07 mayo 2005

Lee Masters, un contemporáneo

Desde este rincón provinciano, desde estas páginas el recuerdo de otro escritor de provincias, Edgar Lee Masters, que vivió en Chicago, murió hace más de medio siglo y fue no sólo un excelente escritor que abre el camino de la literatura contemporánea norteamericana, sino además un hombre cabal, un hombre entero.

Autor de la Antología de Spoon River, un libro seguramente más determinante para el rumbo de la poesía inglesa que las tópicas Hojas de hierba de Whitman. Un libro imprescindible para quien quiera conocer algunas claves de la literatura actual, porque de él procede gran parte de la literatura norteamericana contemporánea. No sólo la poesía, sino también la narrativa de los últimos cincuenta años. Obra que, como los mejores libros de poesía, se lee también como una novela.

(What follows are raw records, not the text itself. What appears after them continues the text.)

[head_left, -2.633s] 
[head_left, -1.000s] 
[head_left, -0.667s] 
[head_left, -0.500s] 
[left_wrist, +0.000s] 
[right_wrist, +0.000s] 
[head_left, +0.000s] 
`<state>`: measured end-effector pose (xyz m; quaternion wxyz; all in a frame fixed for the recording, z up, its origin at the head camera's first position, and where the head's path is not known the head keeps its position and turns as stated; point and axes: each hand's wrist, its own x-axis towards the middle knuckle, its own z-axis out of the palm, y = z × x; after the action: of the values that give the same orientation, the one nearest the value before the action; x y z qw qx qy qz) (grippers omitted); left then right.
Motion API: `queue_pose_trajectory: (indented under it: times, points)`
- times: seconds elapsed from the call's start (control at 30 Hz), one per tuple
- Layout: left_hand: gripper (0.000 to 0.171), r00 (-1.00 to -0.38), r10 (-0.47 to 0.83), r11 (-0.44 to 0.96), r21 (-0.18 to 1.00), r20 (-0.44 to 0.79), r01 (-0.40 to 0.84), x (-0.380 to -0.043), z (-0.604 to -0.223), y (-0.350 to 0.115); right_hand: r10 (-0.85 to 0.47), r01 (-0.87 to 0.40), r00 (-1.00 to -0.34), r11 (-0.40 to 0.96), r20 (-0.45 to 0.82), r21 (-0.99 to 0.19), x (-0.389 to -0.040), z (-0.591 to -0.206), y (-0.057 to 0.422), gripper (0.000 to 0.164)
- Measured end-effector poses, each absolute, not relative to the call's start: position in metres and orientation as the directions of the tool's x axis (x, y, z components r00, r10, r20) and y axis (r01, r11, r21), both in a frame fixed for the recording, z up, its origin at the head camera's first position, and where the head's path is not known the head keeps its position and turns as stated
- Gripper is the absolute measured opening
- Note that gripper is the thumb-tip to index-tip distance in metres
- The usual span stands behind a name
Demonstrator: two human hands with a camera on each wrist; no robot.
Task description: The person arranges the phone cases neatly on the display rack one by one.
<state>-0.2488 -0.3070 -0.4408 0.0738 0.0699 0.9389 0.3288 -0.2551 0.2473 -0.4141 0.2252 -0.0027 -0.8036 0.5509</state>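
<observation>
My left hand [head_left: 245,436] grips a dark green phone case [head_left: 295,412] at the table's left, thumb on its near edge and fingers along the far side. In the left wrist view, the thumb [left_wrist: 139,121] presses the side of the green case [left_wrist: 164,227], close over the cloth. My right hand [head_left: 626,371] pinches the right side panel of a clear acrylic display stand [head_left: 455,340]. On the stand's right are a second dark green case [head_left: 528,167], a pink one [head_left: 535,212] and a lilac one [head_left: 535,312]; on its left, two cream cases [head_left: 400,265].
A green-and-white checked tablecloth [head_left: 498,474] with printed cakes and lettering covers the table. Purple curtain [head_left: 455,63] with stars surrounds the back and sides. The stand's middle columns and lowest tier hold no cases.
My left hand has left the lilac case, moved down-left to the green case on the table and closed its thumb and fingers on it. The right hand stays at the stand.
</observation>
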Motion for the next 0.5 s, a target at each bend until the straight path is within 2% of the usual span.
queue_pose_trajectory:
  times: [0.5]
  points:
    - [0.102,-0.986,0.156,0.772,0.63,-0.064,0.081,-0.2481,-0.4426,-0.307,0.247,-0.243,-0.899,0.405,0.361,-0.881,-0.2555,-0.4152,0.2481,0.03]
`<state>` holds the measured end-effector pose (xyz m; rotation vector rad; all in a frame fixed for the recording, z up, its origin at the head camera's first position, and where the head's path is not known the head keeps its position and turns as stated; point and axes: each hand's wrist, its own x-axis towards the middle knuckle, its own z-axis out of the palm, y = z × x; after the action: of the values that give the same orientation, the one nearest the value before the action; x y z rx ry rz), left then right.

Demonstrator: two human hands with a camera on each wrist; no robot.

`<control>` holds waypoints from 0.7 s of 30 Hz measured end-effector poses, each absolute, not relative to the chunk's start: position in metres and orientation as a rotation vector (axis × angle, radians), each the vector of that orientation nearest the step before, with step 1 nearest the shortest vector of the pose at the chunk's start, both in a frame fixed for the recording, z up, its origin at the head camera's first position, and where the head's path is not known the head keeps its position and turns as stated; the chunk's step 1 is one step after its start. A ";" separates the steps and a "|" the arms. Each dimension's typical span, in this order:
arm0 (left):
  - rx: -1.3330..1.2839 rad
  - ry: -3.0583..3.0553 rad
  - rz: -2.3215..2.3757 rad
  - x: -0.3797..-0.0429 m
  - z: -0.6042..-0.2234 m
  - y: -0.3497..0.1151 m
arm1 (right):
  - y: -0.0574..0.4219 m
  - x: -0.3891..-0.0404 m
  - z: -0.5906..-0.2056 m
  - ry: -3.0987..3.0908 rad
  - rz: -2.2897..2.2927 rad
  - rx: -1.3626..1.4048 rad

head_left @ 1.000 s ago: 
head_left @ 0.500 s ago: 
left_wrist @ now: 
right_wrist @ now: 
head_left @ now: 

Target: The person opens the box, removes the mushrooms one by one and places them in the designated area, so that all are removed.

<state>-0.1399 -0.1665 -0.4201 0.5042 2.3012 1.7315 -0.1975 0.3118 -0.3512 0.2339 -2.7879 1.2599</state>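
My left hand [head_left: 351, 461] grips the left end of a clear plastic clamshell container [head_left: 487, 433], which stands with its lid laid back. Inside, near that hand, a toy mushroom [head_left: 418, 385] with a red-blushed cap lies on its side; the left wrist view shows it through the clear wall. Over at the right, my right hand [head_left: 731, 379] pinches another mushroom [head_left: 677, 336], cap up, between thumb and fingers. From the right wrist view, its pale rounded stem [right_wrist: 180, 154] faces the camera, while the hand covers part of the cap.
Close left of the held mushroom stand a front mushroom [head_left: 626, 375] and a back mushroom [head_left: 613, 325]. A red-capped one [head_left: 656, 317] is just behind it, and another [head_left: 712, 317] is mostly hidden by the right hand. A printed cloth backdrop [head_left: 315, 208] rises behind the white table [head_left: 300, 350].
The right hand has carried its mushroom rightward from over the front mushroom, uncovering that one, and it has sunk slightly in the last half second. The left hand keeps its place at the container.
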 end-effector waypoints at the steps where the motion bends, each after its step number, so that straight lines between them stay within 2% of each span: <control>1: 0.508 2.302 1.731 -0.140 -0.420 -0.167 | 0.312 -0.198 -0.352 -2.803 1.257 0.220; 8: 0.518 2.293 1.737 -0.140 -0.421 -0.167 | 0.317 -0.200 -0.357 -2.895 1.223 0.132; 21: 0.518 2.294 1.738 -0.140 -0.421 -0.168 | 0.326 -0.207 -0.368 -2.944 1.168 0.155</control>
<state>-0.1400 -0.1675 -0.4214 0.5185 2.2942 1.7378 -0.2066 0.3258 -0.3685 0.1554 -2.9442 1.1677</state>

En su Autobiografía recuerda Lee Masters el 25 de abril de 1898 como fecha clave en su vida y su obra. Ese día, desde un cementerio, oyó doblar las campanas de las iglesias y del parque de bomberos. Tardó en saber lo que pasaba. Anunciaban que acababa de declararse una guerra injusta, una aventura ilegal fabricada por un grupo de políticos de EE. UU. contra España. Ese día Lee Masters comprendió lúcidamente que moría una cierta idea de esa nación, la de Jefferson, la de la Declaración de los derechos del hombre. Ese día esas campanas certificaban el funeral por la democracia más joven, más nueva del mundo.

Aquel 25 de abril marca a fuego su obra, casi le convierte en el escritor que fue a partir de ese momento, con una obra orientada a la denuncia del imperialismo y de la brutalidad de la guerra.

Autobiografía que nos recuerda la vieja idea del tiempo circular. Lo supieron los arduos alumnos de Pitágoras: los astros y los hombres vuelven cíclicamente. También hubo entonces un Bush y un Rumsfeld. Y una excusa: la explosión (fabricada por los propios norteamericanos) del Maine. Los españoles éramos los iraquíes de aquella guerra que nos costó enormes pérdidas humanas, materiales y morales.

También los gobernantes españoles de aquel final de siglo hicieron un papelón ridículo que comentaron luego Baroja, Azorín o Machado.

Han vuelto los criminales y quienes les jalean. Personajes mínimos con pujos de imperio que a cambio de una foto en las Azores y de la palmadita de un oligofrénico disminuido por el alcoholismo se han convertido en cómplices de la matanza.